Segment Start: RAW DATA
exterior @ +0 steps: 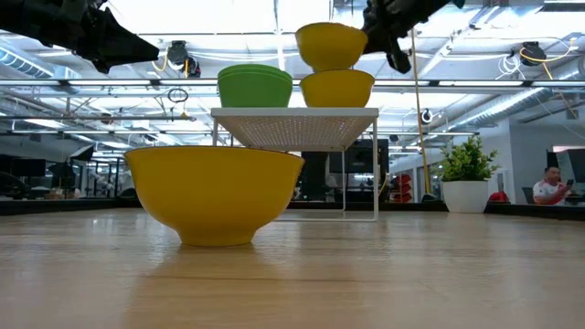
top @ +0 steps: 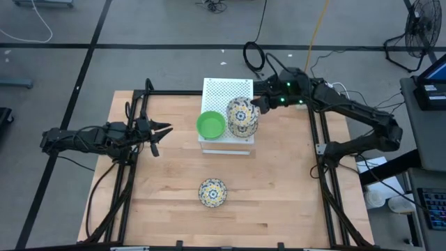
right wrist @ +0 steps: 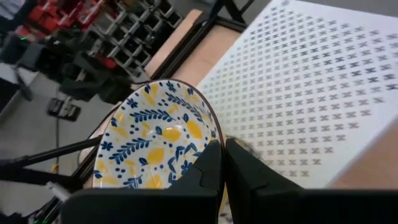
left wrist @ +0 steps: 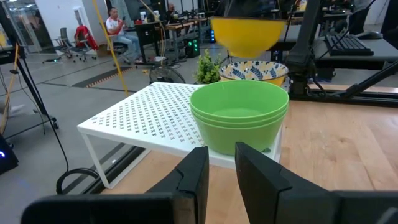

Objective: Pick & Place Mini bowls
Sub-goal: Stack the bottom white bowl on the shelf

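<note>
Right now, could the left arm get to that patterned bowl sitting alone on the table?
Probably yes: the patterned bowl stands alone on bare wood, and the left gripper hovers empty nearby with nothing between them.

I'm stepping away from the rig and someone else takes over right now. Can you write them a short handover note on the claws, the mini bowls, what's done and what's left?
Right claw: shut on the rim of a floral bowl, held in the air above another floral bowl that sits on the white perforated box.
Left claw: empty, hovering over the table's left side, fingers a little apart.
Done: a stack of green bowls and one floral bowl are on the box.
Left: set down the held bowl; one floral bowl remains on the table near the front.
</note>
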Tool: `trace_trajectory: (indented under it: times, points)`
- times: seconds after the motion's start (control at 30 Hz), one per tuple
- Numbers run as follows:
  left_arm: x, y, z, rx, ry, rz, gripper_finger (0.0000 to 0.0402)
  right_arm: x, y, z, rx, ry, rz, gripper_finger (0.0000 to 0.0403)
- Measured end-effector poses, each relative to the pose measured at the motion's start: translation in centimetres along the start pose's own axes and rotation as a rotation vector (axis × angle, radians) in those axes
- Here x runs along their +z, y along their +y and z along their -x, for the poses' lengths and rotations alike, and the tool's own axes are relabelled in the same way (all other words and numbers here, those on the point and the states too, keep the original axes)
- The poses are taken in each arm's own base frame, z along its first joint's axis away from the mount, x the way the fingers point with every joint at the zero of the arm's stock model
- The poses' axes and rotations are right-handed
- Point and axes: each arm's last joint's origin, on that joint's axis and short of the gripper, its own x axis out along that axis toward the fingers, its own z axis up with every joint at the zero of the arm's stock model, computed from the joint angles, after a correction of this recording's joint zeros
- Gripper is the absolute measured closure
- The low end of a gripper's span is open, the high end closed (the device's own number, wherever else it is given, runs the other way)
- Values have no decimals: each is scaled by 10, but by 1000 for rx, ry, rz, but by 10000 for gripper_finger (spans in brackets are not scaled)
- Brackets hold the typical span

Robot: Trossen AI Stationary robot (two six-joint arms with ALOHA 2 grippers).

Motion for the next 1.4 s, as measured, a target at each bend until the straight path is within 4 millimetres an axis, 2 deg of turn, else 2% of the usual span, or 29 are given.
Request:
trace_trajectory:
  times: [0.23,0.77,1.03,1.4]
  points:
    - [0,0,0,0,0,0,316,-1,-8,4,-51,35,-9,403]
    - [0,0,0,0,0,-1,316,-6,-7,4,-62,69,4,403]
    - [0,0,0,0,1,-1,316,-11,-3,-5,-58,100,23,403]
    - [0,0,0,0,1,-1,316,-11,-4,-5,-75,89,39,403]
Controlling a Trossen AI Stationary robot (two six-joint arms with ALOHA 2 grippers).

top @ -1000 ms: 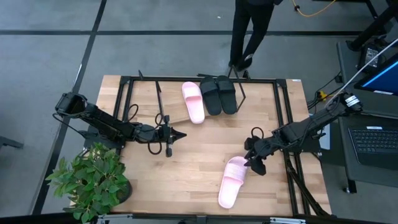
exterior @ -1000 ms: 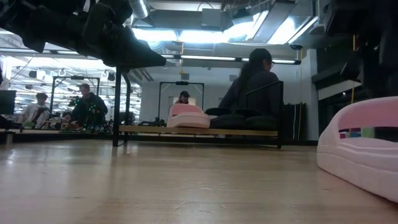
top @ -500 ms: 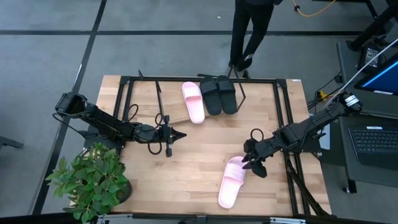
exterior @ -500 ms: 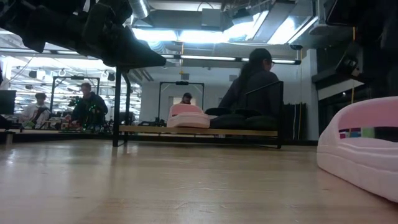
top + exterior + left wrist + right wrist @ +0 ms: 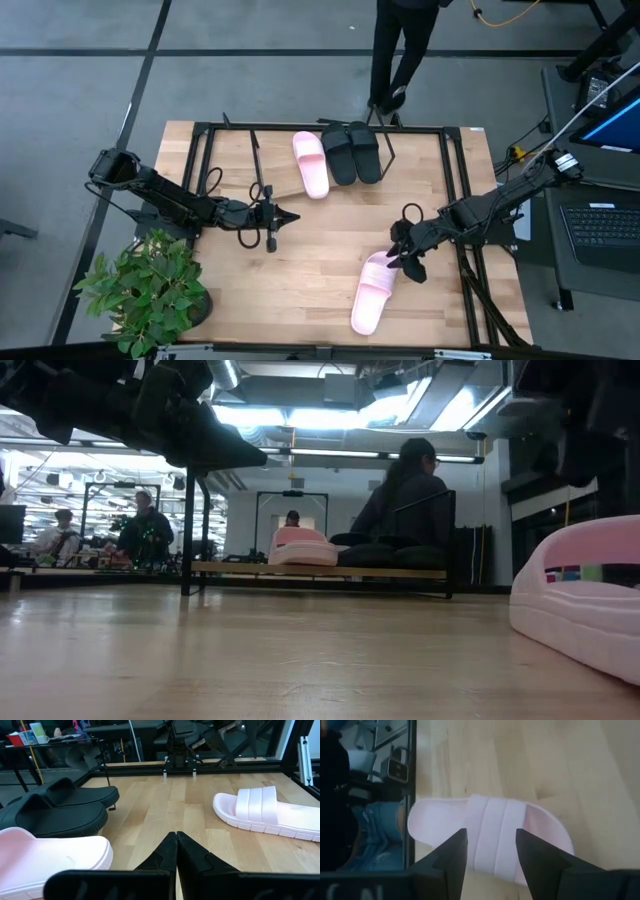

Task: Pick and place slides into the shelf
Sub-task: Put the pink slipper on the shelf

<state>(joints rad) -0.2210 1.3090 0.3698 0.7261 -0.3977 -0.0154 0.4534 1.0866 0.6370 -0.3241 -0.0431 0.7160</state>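
While I watch from far away, my right gripper (image 5: 403,258) hangs over the strap end of a pink slide (image 5: 371,291) lying near the front of the table (image 5: 300,290), its fingers (image 5: 451,851) spread wide on either side of the strap. My left gripper (image 5: 288,215) waits near the middle of the table, its fingers (image 5: 176,852) pressed together on nothing. On the shelf (image 5: 262,178) sit the other pink slide (image 5: 311,163) and two black slides (image 5: 352,152), side by side.
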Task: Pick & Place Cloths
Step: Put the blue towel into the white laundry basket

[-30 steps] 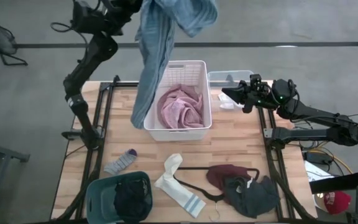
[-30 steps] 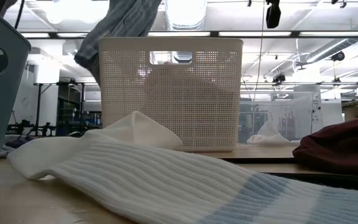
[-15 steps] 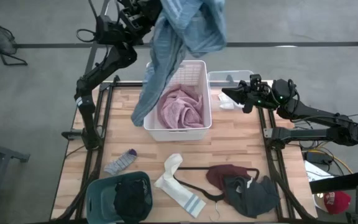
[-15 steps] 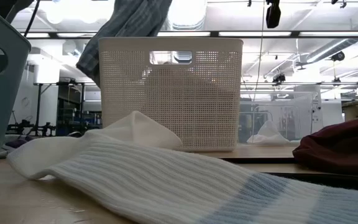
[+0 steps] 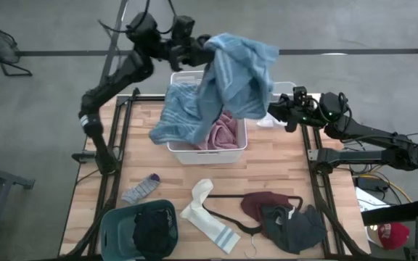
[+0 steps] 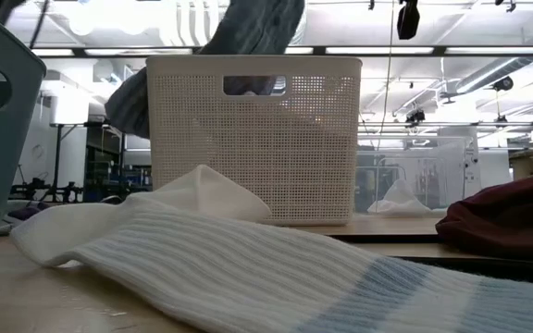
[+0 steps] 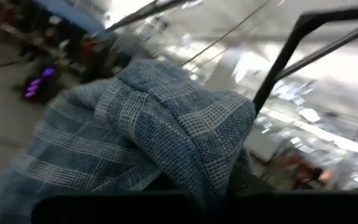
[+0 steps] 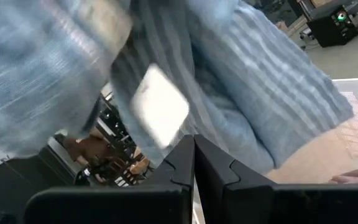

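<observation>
High view: blue-grey cloth [image 5: 231, 76] hangs from left pincer [image 5: 203, 52] (clamped).

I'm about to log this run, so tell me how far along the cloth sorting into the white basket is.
Done: a pink cloth lies in the white basket. In hand: the left gripper is shut on the blue-grey cloth, held over the basket with its tail draped across the rim. The right gripper waits shut beside the basket. Left: the grey sock, white sock, maroon cloth and dark grey cloth.
</observation>
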`<act>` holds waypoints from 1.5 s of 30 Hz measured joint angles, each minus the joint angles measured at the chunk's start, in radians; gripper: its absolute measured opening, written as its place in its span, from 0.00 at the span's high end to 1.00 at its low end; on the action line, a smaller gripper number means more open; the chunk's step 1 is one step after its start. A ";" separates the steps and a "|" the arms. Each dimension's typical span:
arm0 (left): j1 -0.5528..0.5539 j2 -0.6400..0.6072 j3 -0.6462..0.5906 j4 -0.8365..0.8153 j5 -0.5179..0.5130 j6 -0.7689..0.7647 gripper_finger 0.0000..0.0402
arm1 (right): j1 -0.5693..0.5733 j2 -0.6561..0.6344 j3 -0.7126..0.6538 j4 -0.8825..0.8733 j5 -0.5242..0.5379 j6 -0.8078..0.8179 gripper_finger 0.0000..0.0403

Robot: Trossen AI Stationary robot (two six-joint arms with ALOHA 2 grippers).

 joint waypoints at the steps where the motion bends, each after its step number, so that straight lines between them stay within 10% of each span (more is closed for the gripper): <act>1: 0.013 -0.023 -0.014 -0.080 0.006 0.052 0.97 | 0.000 -0.004 0.000 -0.002 -0.001 0.000 0.98; 4: 0.047 -0.092 -0.058 -0.396 -0.030 0.279 0.97 | 0.000 -0.020 0.000 0.001 -0.018 0.000 0.98; 12: 0.041 -0.214 -0.244 -0.908 -0.593 0.567 0.97 | -0.001 -0.032 0.000 -0.001 -0.017 -0.031 0.98; 25: 0.003 -0.232 -0.544 -0.936 -0.395 0.430 0.75 | 0.000 0.018 0.000 -0.002 -0.016 -0.030 0.98; 33: 0.003 -0.252 -0.563 -0.893 0.086 0.458 0.69 | -0.001 0.020 0.000 -0.002 -0.016 -0.004 0.98; 41: 0.002 -0.406 -0.549 -0.967 0.028 0.487 0.69 | 0.000 0.019 0.000 -0.001 -0.016 0.004 0.98; 45: -0.003 -0.486 -0.549 -1.111 -0.185 0.539 0.69 | 0.000 0.021 0.000 -0.001 -0.016 0.000 0.98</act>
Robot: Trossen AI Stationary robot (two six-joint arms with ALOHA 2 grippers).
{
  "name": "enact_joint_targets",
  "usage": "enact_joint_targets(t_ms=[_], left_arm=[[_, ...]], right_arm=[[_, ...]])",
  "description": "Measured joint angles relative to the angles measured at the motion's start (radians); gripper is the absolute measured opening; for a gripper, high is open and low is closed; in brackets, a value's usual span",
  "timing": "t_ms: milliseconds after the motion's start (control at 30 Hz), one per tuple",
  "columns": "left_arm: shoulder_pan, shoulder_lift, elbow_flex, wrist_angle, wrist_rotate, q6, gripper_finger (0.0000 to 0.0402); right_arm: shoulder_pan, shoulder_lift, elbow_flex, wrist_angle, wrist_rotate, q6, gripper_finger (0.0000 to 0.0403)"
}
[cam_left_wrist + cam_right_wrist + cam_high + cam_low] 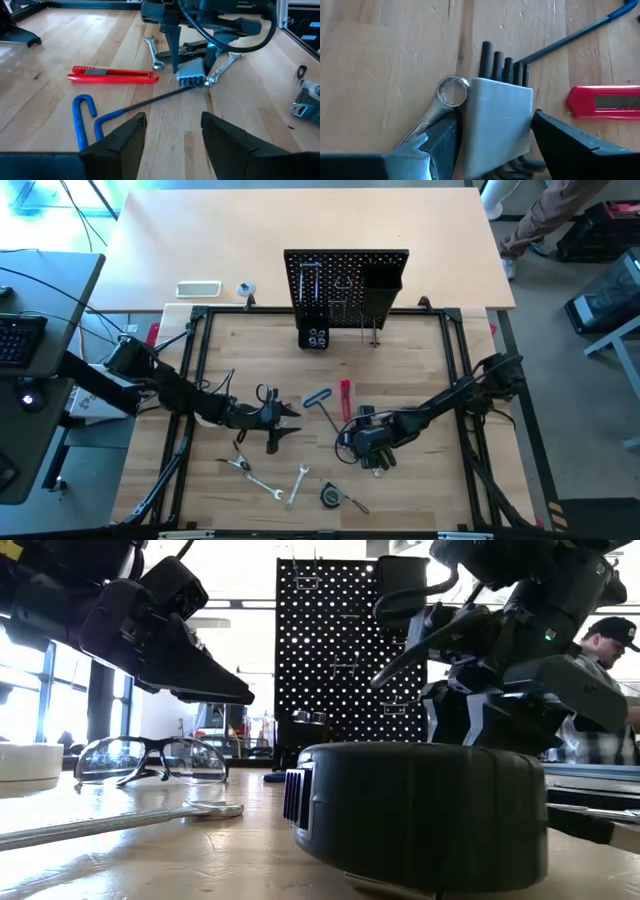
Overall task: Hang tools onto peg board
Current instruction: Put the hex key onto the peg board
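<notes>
R gripper [490, 145] is sitting spread around the grey hex key set [500, 117], keys pointing straight ahead on the table; L gripper [172, 132] is waiting open nearby; peg board [346, 285] is well beyond.

A pale wooden table [420, 360] with visible grain holds a black peg board [345, 285] dotted with a regular grid of small holes. A bright red flat tool [112, 75] lies beside a hex key [90, 117] with a blue handle and a black shaft. Silver wrenches [262, 485] gleam on the wood. A light grey holder [497, 120] carries a row of black hex keys. Clear glasses [150, 760] have dark frames. Both arms are black.
</notes>
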Motion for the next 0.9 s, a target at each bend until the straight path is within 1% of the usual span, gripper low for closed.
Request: enact_joint_targets(t_ms=[67,167,400,500,900], left_arm=[[0.000,0.000,0.000,0.001,0.000,0.006,0.0184],[0.000,0.000,0.000,0.000,0.000,0.006,0.0184],[0.000,-0.003,0.000,0.000,0.000,0.006,0.0184],[0.000,-0.003,0.000,0.004,0.000,0.006,0.0184],[0.000,-0.003,0.000,0.002,0.011,-0.002,0.0184]], right_arm=[[-0.011,0.002,0.000,0.001,-0.007,-0.001,0.0231],[-0.023,0.003,0.000,0.007,-0.008,-0.012,0.0199],[-0.033,0.002,0.007,0.009,-0.002,-0.029,0.0079],[-0.034,0.003,0.028,-0.005,0.008,-0.050,0.0039],[-0.037,0.013,0.160,-0.150,0.028,-0.114,0.0026]])
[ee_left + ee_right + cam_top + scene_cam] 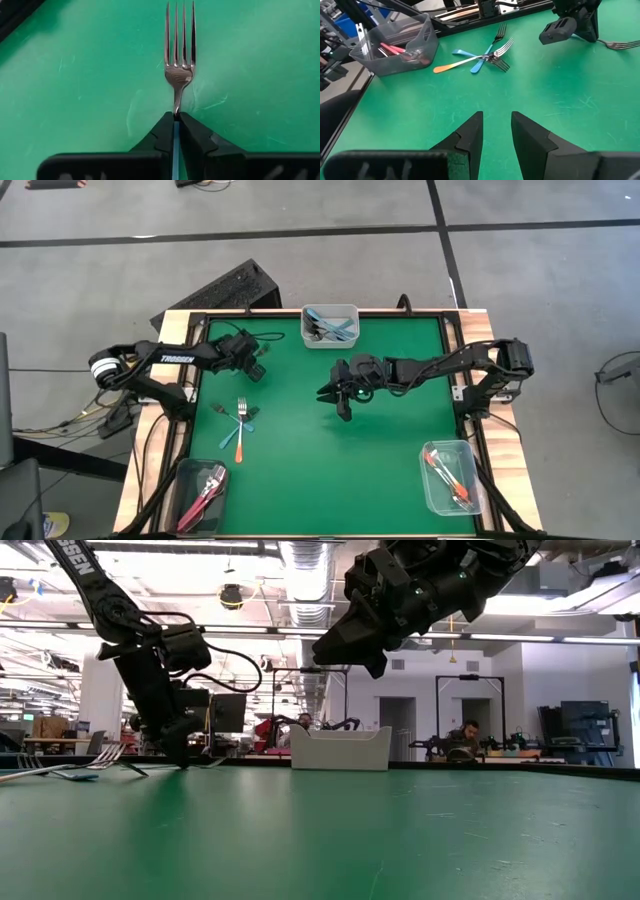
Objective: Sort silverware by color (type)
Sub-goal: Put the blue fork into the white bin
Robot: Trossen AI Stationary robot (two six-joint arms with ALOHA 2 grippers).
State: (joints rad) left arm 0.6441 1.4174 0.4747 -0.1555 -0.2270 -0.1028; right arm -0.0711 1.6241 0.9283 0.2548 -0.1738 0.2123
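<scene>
My left gripper [254, 366] is near the table's far-left side, shut on a fork [179, 60] with silver tines and a light blue handle. My right gripper [496, 127] is open and touches nothing; it hangs raised over the middle of the table [340, 395]. Three loose forks [240, 422] lie crossed on the mat between the grippers and the near-left container, one with an orange handle [445, 67] and two with blue handles [479, 64]. In the low view, the right gripper [345, 640] is well above the mat. My left gripper pinches the fork's thin blue handle [176, 142] between its two fingers, just behind the metal neck. The fork runs along the fingers and sticks straight out past their tips, tines forward. It lies about level, low over the mat; whether the tines touch the mat I cannot tell.
A clear container at the far middle [330, 325] holds blue-handled forks. One at the near-left corner [205, 495] holds pink-red ones, and one at the near right [450, 475] holds orange ones. A wooden frame borders the green mat [400, 470]. People and desks show in the room behind.
</scene>
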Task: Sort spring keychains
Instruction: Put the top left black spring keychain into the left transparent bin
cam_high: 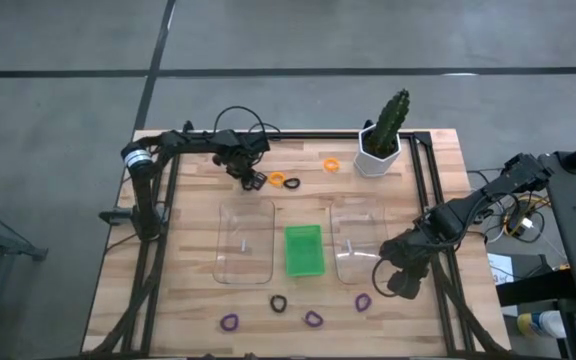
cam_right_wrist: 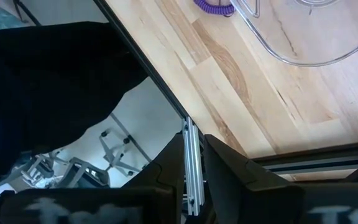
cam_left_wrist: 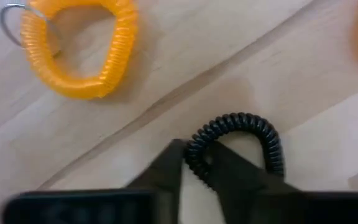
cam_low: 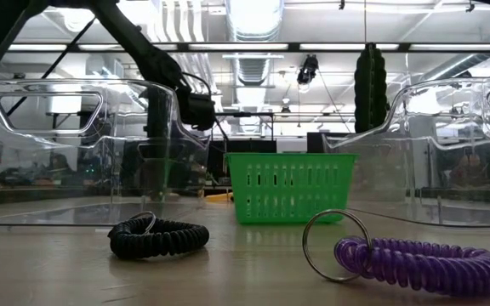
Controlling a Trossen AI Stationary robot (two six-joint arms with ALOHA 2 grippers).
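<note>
My left gripper (cam_high: 256, 180) is at the far side of the table, shut on a black spring keychain (cam_left_wrist: 241, 127). An orange keychain (cam_left_wrist: 79, 50) lies on the wood just beyond it. In the high view an orange keychain (cam_high: 277, 178), a black one (cam_high: 291, 183) and another orange one (cam_high: 331, 163) lie on the table there. Near the front edge lie a black keychain (cam_high: 281, 302) and three purple ones (cam_high: 229, 322) (cam_high: 313, 319) (cam_high: 362, 301). My right gripper (cam_high: 400, 283) waits, shut and empty, near the table's right edge. My left gripper pinches the black keychain's coil on one side of its loop (cam_left_wrist: 196, 152), between the two fingers. The fingers come from above, pointing down. The rest of the loop curves out beyond the fingertips; I cannot tell whether it is lifted off the wood.
Two clear trays (cam_high: 245, 262) (cam_high: 360, 265) flank a green tray (cam_high: 304, 268) at mid-table. A potted cactus (cam_high: 383, 140) stands at the far right. The right wrist view shows the table's metal edge rail (cam_right_wrist: 191, 168) and a purple keychain (cam_right_wrist: 213, 6).
</note>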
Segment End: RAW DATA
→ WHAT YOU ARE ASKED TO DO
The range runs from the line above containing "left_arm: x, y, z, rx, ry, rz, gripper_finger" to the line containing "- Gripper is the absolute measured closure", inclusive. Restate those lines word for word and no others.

→ OUTPUT FOR THIS EXERCISE
  left_arm: x, y, z, rx, ry, rz, gripper_finger (0.0000 to 0.0402)
  right_arm: x, y, z, rx, ry, rz, gripper_finger (0.0000 to 0.0403)
- Measured end-effector poses, each relative to the pose measured at the motion's start: translation in centimetres along the start pose's own axes and rotation as a rotation vector (axis × angle, radians) in those axes
- Here x runs along their +z, y along their +y and z along their -x, for the poses' lengths and rotations alike, and the tool's own axes are relabelled in the same way (all other words and numbers here, those on the point and the states too, keep the original axes)
- The poses are taken in each arm's own base frame, z along its first joint's axis away from the mount, x the way the fingers point with every joint at the zero of the arm's stock model
- The poses' axes and rotations are right-handed
- Point and axes: each arm's last joint's origin, on that joint's axis and short of the gripper, its own x axis out along that axis toward the fingers, its own z axis up with every joint at the zero of the arm's stock model, computed from the joint angles, after a correction of this recording's joint zeros
- Gripper is the absolute measured closure

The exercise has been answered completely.